Pictures stay out, but every line of the data is copied exactly.

▶ _Provided data_:
________

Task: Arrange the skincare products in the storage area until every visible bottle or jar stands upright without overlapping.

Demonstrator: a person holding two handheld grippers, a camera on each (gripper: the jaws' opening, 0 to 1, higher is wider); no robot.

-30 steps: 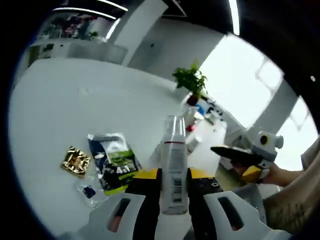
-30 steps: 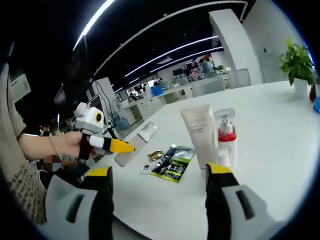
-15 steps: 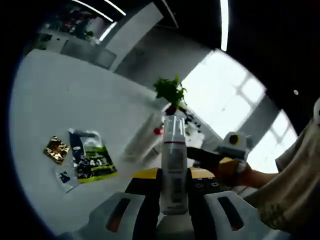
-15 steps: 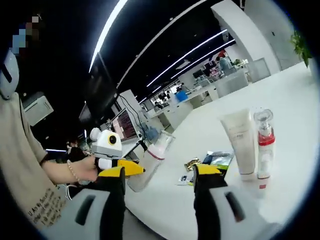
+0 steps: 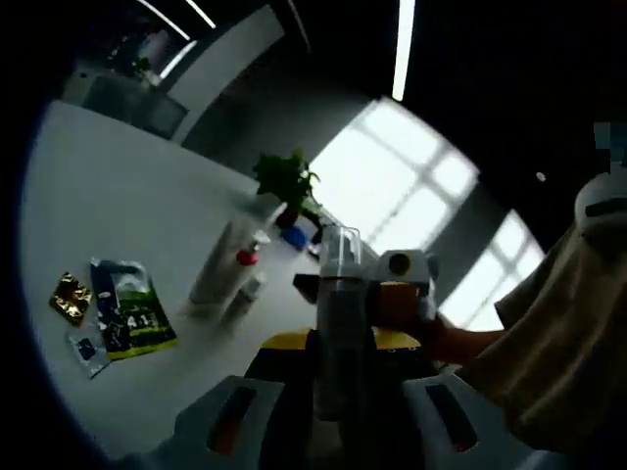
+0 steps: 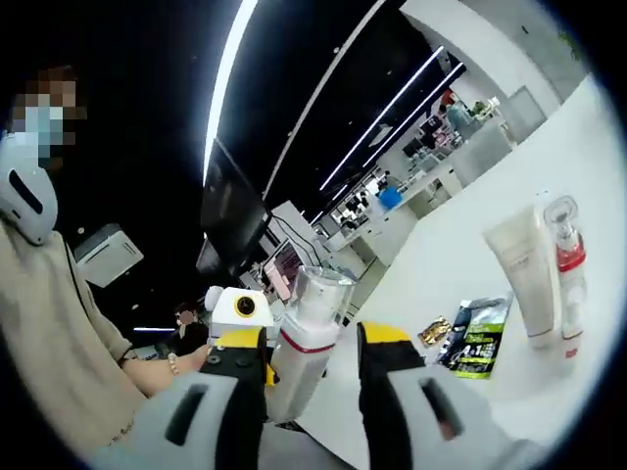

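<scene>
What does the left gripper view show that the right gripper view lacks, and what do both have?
Left gripper view alone: a potted plant and bright windows behind the table.

Right gripper view alone: a dark monitor and distant office desks.

Both: the clear-capped bottle held in the left gripper, the upright white tube beside the red-collared bottle, and the green sachet on the white table.

Only "4:1" can be made out — on the green sachet (image 5: 132,311).
</scene>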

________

▶ _Solution_:
Task: Arrange the skincare products in the storage area until every visible bottle or jar stands upright without overlapping.

Demonstrator: a person holding two handheld grippers, a camera on each (gripper: the jaws' opening, 0 to 1, higher is wider); no robot.

-30 steps: 
-30 steps: 
-15 steps: 
-15 steps: 
+0 steps: 
+0 steps: 

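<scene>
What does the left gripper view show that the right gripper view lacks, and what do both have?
Left gripper view alone: a potted plant and bright windows behind the table.

Right gripper view alone: a dark monitor and distant office desks.

Both: the clear-capped bottle held in the left gripper, the upright white tube beside the red-collared bottle, and the green sachet on the white table.

Only "4:1" can be made out — on the green sachet (image 5: 132,311).
</scene>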

That completes the answer to this exercise.